The important questions are: Is your hunger reduced? Are the evacuated populations stable? Will healthy interventions lead to lasting improvement? If the assistance program cannot provide meaningful and measurable results, it will not receive US funding.
To achieve this, fundamental changes are required in monitoring and evaluation. The tools you need are readily available – they are not used.
Predictive analytics, already used in finance, healthcare and public policy, can predict trends, detect inefficiencies, and optimize decision-making in real time. Blockchain can accurately track financial transactions. AI can assess program efficiency in real-time and independent audits, and can see if the AID is reaching the intended recipient.
These technologies are seamlessly integrated into finance, logistics and supply chain management. Why is it not the standard for foreign aid?
However, numbers alone do not tell the perfect story. A rigorous approach should integrate both quantitative metrics to track progress and qualitative research to capture local realities, ensuring that aid strategies are informed by both hard data and human experience.
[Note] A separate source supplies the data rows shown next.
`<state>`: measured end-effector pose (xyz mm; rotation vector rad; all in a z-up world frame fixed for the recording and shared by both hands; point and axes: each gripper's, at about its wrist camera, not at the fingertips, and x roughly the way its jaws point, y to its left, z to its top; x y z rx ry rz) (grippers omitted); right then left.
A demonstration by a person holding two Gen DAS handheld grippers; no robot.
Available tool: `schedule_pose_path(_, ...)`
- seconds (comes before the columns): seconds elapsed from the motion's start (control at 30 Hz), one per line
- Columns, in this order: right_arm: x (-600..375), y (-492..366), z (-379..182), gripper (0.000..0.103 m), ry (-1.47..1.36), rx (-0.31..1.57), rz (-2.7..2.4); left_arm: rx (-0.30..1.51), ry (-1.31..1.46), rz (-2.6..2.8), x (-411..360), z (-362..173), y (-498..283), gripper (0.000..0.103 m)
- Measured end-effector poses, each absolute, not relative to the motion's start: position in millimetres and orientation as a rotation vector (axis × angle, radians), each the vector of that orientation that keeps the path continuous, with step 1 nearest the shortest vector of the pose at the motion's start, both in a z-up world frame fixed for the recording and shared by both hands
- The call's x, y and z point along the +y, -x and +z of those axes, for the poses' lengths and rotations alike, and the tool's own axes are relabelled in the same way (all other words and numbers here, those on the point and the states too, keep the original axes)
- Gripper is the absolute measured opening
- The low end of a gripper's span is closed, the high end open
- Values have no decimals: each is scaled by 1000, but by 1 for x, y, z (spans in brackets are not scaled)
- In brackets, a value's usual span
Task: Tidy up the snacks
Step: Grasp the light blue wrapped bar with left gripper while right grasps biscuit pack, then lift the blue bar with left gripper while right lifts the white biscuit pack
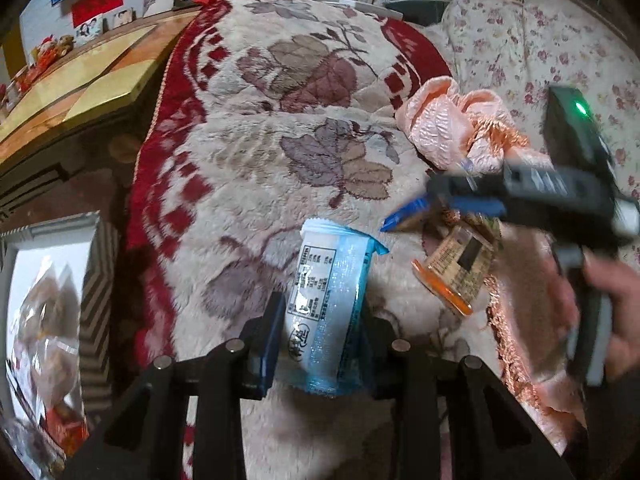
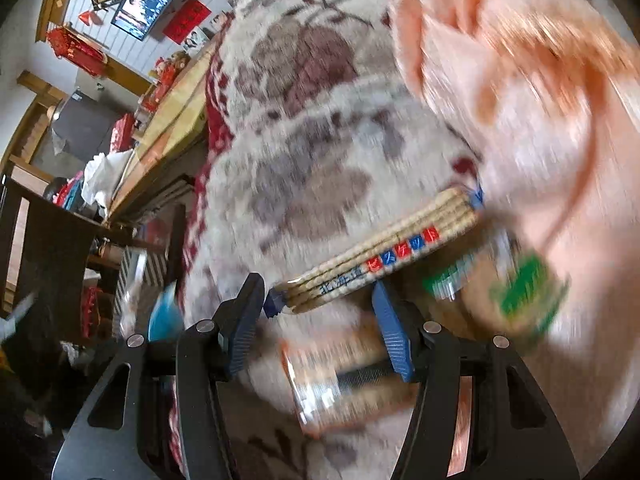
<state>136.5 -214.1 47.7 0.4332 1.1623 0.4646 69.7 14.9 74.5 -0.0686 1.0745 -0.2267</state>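
Left gripper (image 1: 320, 336) clamped on blue-white snack packet (image 1: 330, 300), lifted clear for box (image 1: 94, 280) at left; right gripper (image 2: 320, 320) clamped on biscuit pack (image 2: 376, 252) (blurred).

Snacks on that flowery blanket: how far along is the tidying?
Midway, it seems. The white box at the left already holds wrapped snacks. In hand: the left gripper clamps a blue-and-white packet; the right gripper sits around a biscuit pack. An orange-edged packet remains beneath it.
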Motion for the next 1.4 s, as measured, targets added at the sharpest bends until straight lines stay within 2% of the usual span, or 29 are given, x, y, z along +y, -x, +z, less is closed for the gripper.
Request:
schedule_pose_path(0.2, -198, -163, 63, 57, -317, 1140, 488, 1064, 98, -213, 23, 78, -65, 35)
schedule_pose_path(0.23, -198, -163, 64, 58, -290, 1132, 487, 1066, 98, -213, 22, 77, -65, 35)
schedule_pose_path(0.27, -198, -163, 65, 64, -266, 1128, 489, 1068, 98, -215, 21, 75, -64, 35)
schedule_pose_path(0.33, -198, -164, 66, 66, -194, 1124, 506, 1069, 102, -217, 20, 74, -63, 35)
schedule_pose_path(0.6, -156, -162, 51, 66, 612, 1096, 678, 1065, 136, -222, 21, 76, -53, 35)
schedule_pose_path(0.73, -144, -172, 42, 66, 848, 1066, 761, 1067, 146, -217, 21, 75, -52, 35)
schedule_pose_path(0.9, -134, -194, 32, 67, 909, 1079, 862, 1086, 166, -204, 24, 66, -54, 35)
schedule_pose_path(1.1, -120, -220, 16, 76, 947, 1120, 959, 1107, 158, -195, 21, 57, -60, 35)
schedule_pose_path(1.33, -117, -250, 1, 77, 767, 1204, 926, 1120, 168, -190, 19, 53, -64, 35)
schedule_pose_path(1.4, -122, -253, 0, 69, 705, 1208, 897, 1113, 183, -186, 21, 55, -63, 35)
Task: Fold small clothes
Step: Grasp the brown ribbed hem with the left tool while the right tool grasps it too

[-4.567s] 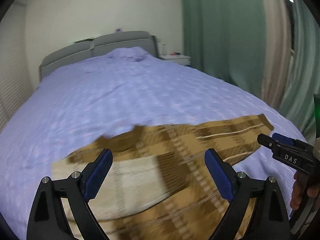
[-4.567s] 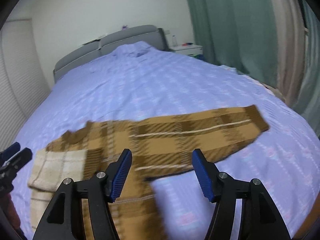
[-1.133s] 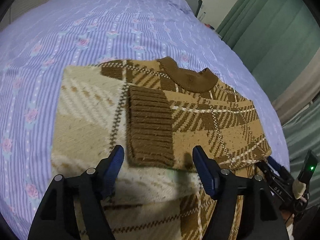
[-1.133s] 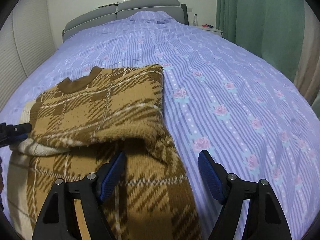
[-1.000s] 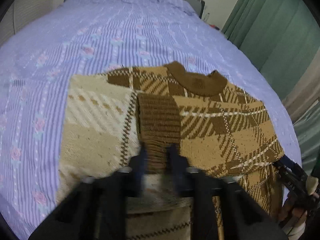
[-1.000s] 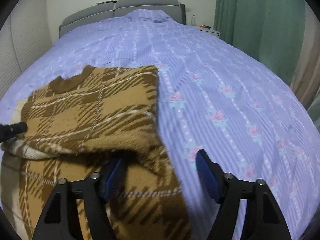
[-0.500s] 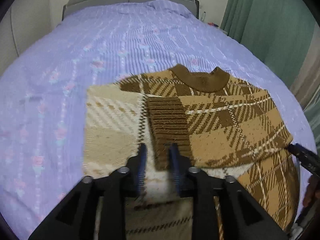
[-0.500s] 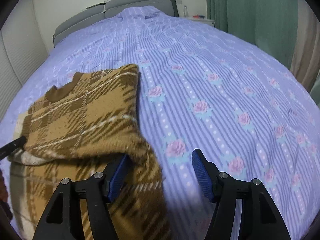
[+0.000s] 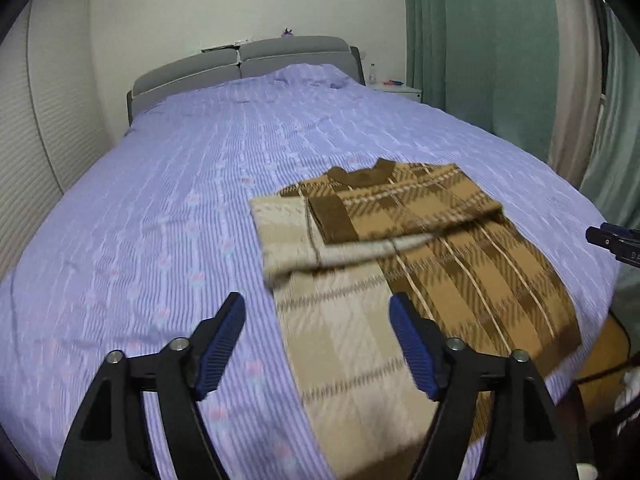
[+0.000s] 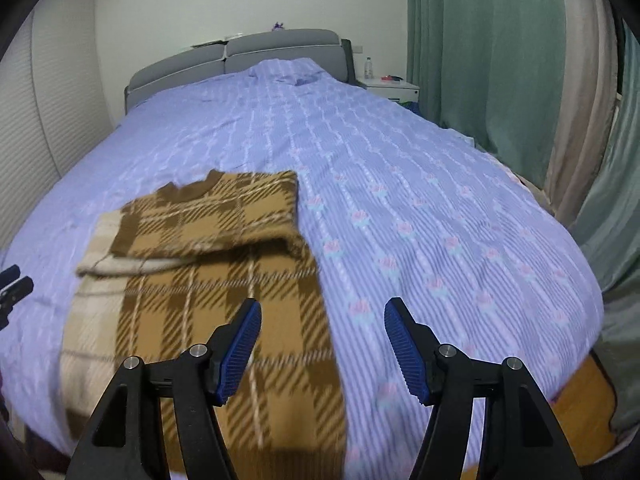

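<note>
Lower left of the left wrist view: the left gripper (image 9: 316,344) hangs over bare bedspread (image 9: 168,208) at the sweater's pale edge. Its jaws have just been opening and now stand wide with nothing between them, which reads as a release after laying the cuff (image 9: 334,220) across the chest. Centre to right of that frame: the sweater (image 9: 400,248) lies flat near the bed's foot edge, collar (image 9: 362,176) toward the headboard (image 9: 240,64), both sleeves folded in over the upper body, lower body stretched straight toward the camera. Flat and square like this, it looks ready for a bottom-to-top fold. Far right edge: the other tool's tip shows, clear of the cloth.

Right wrist view, lower centre: the right gripper (image 10: 322,346) is parted and empty, straddling the sweater's right edge from above, apparently backing off to reach the hem. Hem itself lies below the frame; cannot tell its state.
</note>
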Motion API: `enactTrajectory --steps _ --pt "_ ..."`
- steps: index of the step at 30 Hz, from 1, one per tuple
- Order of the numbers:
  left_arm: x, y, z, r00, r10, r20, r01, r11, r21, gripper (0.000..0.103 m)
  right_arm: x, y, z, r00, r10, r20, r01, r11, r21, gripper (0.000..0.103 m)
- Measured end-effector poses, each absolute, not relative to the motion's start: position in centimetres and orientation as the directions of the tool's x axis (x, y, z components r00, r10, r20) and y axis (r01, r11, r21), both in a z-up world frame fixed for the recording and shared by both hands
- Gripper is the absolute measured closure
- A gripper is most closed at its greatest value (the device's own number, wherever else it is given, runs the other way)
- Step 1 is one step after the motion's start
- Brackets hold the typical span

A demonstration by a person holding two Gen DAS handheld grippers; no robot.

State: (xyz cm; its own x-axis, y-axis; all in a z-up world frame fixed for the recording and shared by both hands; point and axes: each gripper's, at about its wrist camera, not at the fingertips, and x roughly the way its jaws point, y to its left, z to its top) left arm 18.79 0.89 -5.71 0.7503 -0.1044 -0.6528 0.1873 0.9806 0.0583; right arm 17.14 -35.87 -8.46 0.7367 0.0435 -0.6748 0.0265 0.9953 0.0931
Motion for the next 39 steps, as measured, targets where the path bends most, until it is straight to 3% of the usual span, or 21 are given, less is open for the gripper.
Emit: enactTrajectory --steps 2,12,16,21,23,33,39 --pt "16.9 0.6 -6.2 0.753 -0.109 -0.649 0.202 0.977 0.069 0.018 15.6 -35.6 -8.7 0.731 0.056 -0.680 0.007 0.996 0.089 0.039" --pt "10.6 1.5 -13.1 0.645 -0.133 -0.753 0.188 0.982 -0.013 0.018 10.0 -35.4 -14.5 0.649 0.109 -0.752 0.022 0.987 0.162 0.039" --pt "10.0 2.1 -15.0 0.590 -0.232 -0.773 0.193 0.971 -0.143 0.018 9.0 -35.4 -16.2 0.621 0.119 -0.775 0.019 0.986 0.166 0.039" --pt "10.8 2.5 -17.4 0.526 -0.319 -0.789 0.170 0.948 -0.270 0.029 9.0 -35.1 -18.0 0.613 0.173 -0.771 0.011 0.974 0.227 0.039" --pt "11.1 2.6 -18.2 0.503 -0.317 -0.804 0.148 0.948 -0.282 0.039 9.3 -35.0 -18.9 0.599 0.184 -0.779 0.009 0.972 0.236 0.039" --pt "13.2 1.4 -20.2 0.462 -0.335 -0.821 0.158 0.942 -0.296 0.039 10.5 -36.4 -21.3 0.586 0.178 -0.790 0.052 0.965 0.256 0.040" --pt "12.9 0.8 -19.0 0.426 -0.431 -0.795 0.203 0.902 -0.381 0.061 11.4 -36.6 -22.1 0.579 0.231 -0.782 0.047 0.948 0.315 0.058"
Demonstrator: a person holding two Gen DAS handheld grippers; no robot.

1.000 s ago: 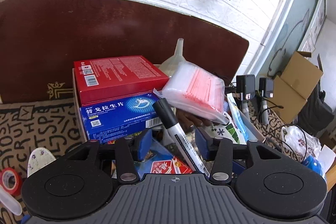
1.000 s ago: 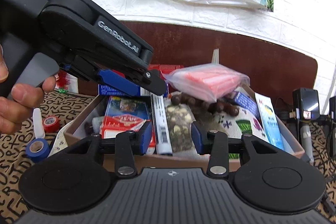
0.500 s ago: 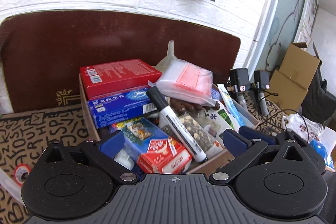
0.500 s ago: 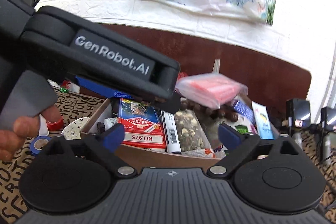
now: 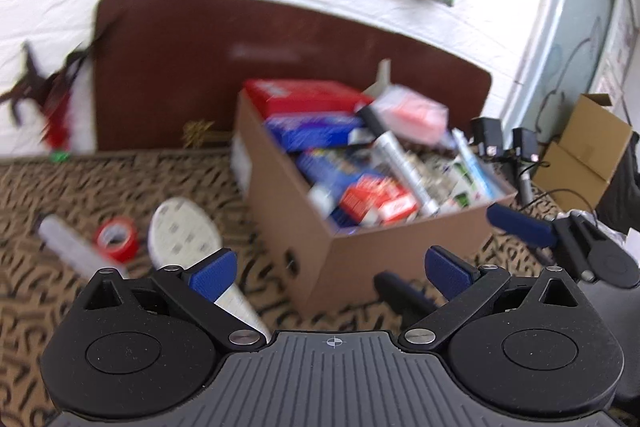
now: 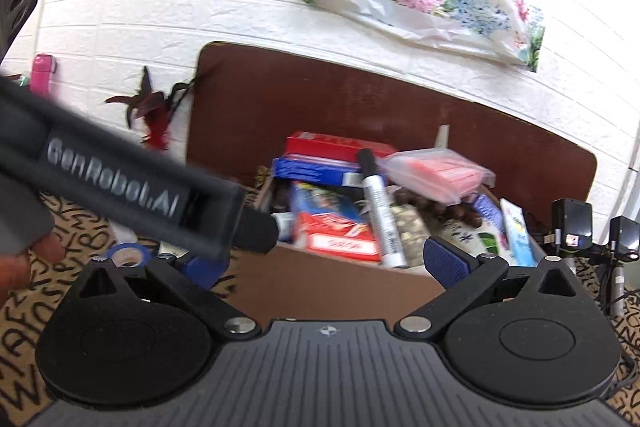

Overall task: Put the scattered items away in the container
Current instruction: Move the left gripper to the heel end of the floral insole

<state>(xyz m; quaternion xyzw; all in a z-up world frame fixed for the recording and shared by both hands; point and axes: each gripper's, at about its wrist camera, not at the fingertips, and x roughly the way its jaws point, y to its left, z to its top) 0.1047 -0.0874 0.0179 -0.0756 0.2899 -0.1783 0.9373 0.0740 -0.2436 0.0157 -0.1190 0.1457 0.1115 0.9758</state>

These methods exist today, but are not fully utilized in aid programs. Applying them effectively ensures accountability and real results.
Real-time monitoring allows AID programs to detect inefficiencies early, adjust agile and prevent systematic waste, rather than conducting postmortem assessments after they have already been established after a failure. Funds for monitoring and assessment are already in place. The problem is not cost, it is ability.
No further reporting, auditing or bureaucratic oversight is required. You need a monitoring and evaluation system to provide results. Making this a new standard not only improves metrics, it redefines culture.
Congress must regain its oversight role and require independent, data-driven accountability audits across all US foreign aid programs. The blind trust must end.
You need to track every dollar, scrutinize every program and measure every outcome – not by the money-based institution, but by independent monitors that ensure transparency and effectiveness. Without strict monitoring, inefficiency persists and waste remains the cost of self-satisfaction.
Congress faces choices. Store outdated, opaque systems that are plagued by inefficiencies, or fake out a result-driven model that is lemi-enabled to serve people who are in real trouble. The time for reform is not tomorrow. It's now.
Ron McCammon is a retired US Special Forces Colonel and former political officer. He has extensive experience in Latin America and Afghanistan and teaches international relations at the US Military Academy in West Point.